Start of DATA PROVIDED
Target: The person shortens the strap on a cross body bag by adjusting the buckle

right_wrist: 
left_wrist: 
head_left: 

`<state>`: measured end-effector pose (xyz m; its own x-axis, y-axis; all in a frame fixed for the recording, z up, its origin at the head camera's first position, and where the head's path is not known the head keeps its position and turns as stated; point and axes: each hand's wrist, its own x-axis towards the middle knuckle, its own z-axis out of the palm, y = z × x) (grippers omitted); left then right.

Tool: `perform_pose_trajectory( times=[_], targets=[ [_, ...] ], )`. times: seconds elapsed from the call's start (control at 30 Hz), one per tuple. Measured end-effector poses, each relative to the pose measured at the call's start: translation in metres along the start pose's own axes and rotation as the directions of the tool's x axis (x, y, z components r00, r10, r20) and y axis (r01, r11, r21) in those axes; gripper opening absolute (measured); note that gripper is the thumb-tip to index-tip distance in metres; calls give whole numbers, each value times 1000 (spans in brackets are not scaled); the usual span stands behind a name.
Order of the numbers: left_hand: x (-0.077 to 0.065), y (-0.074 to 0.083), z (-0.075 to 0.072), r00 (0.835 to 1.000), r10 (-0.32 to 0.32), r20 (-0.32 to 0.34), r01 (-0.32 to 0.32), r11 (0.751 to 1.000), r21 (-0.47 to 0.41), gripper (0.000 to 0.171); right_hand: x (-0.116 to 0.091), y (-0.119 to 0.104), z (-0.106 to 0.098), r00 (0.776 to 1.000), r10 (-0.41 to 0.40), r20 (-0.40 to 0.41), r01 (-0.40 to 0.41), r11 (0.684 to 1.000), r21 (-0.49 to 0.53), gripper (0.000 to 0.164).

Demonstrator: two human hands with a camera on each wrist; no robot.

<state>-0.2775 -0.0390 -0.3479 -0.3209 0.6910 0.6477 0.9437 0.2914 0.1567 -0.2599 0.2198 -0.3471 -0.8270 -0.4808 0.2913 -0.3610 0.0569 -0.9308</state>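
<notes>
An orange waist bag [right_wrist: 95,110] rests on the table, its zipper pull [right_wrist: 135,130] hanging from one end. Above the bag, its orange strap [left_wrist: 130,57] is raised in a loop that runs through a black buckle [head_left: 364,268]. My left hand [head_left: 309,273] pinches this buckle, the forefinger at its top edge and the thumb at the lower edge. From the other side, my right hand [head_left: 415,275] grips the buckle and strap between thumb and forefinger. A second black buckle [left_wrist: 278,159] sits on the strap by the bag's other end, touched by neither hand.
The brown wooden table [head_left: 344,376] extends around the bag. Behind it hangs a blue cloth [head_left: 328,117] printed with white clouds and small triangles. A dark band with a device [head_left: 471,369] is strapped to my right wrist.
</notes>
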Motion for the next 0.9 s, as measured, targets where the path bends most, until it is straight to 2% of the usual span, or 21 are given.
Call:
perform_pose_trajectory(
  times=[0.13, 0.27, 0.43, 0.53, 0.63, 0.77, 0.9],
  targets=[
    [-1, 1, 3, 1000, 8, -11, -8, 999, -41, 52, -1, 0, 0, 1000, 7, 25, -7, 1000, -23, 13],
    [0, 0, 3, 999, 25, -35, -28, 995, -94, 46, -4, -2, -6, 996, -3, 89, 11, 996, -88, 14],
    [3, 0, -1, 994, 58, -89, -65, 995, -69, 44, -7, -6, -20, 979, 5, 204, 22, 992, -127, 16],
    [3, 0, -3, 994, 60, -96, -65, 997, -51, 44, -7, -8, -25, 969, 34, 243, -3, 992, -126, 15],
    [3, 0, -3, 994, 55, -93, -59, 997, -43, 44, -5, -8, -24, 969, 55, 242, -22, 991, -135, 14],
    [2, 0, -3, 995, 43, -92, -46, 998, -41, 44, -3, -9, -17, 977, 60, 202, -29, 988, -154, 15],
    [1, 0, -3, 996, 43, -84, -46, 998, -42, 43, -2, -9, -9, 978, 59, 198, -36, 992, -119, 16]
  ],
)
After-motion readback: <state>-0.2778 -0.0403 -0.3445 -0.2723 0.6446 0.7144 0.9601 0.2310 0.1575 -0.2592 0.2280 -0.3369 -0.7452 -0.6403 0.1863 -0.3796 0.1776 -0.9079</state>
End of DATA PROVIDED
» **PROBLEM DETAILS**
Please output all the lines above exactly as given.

» **WRITTEN ANSWER**
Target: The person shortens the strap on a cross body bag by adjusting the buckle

right_wrist: 
left_wrist: 
head_left: 

`<state>`: measured end-effector pose (xyz m; its own x-axis, y-axis; all in a frame fixed for the recording, z up, its origin at the head camera's first position, and where the head's path is not known the head keeps its position and turns as stated; point and axes: each hand's wrist, its own x-axis towards the middle knuckle, its own z-axis out of the palm, y = z × x) (grippers omitted); left then right.

Tool: `perform_pose_trajectory( times=[_], targets=[ [_, ...] ], )`. times: seconds elapsed from the call's start (control at 30 Hz), one per tuple. Measured end-effector poses, each relative to the pose measured at the call's start: translation in metres along the start pose's own axes and rotation as the directions of the tool's x axis (x, y, z components r00, r10, r20) and y axis (r01, r11, r21) in those axes; gripper opening absolute (measured); note that gripper is the thumb-tip to index-tip distance in metres; calls give whole numbers, each value times 1000 (spans in brackets are not scaled); the usual span stands behind a name.
Order of the numbers: left_hand: x (-0.077 to 0.065), y (-0.074 to 0.083), z (-0.075 to 0.072), r00 (0.835 to 1.000), r10 (-0.32 to 0.32), r20 (-0.32 to 0.34), r01 (-0.32 to 0.32), r11 (0.751 to 1.000), r21 (-0.47 to 0.41), gripper (0.000 to 0.171); right_hand: x (-0.116 to 0.091), y (-0.119 to 0.104), z (-0.106 to 0.098), r00 (0.776 to 1.000), r10 (-0.41 to 0.40), r20 (-0.40 to 0.41), r01 (-0.40 to 0.41), r11 (0.684 to 1.000), r21 (-0.49 to 0.53), gripper (0.000 to 0.164).

Demonstrator: two human hands with a camera on each wrist; no robot.

<state>-0.2775 -0.0390 -0.3479 -0.3209 0.6910 0.6477 0.9437 0.2914 0.1567 -0.2599 0.2198 -0.3471 -0.8270 -0.4808 0.2913 -0.3610 0.0569 -0.9308</state>
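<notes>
An orange waist bag [right_wrist: 95,110] rests on the table, its zipper pull [right_wrist: 135,130] hanging from one end. Above the bag, its orange strap [left_wrist: 130,57] is raised in a loop that runs through a black buckle [head_left: 364,268]. My left hand [head_left: 309,273] pinches this buckle, the forefinger at its top edge and the thumb at the lower edge. From the other side, my right hand [head_left: 415,275] grips the buckle and strap between thumb and forefinger. A second black buckle [left_wrist: 278,159] sits on the strap by the bag's other end, touched by neither hand.
The brown wooden table [head_left: 344,376] extends around the bag. Behind it hangs a blue cloth [head_left: 328,117] printed with white clouds and small triangles. A dark band with a device [head_left: 471,369] is strapped to my right wrist.
</notes>
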Motion for the next 0.9 s, as measured, targets where the path bends most, until it is straight to 2% of the usual span, or 21 are given.
Call:
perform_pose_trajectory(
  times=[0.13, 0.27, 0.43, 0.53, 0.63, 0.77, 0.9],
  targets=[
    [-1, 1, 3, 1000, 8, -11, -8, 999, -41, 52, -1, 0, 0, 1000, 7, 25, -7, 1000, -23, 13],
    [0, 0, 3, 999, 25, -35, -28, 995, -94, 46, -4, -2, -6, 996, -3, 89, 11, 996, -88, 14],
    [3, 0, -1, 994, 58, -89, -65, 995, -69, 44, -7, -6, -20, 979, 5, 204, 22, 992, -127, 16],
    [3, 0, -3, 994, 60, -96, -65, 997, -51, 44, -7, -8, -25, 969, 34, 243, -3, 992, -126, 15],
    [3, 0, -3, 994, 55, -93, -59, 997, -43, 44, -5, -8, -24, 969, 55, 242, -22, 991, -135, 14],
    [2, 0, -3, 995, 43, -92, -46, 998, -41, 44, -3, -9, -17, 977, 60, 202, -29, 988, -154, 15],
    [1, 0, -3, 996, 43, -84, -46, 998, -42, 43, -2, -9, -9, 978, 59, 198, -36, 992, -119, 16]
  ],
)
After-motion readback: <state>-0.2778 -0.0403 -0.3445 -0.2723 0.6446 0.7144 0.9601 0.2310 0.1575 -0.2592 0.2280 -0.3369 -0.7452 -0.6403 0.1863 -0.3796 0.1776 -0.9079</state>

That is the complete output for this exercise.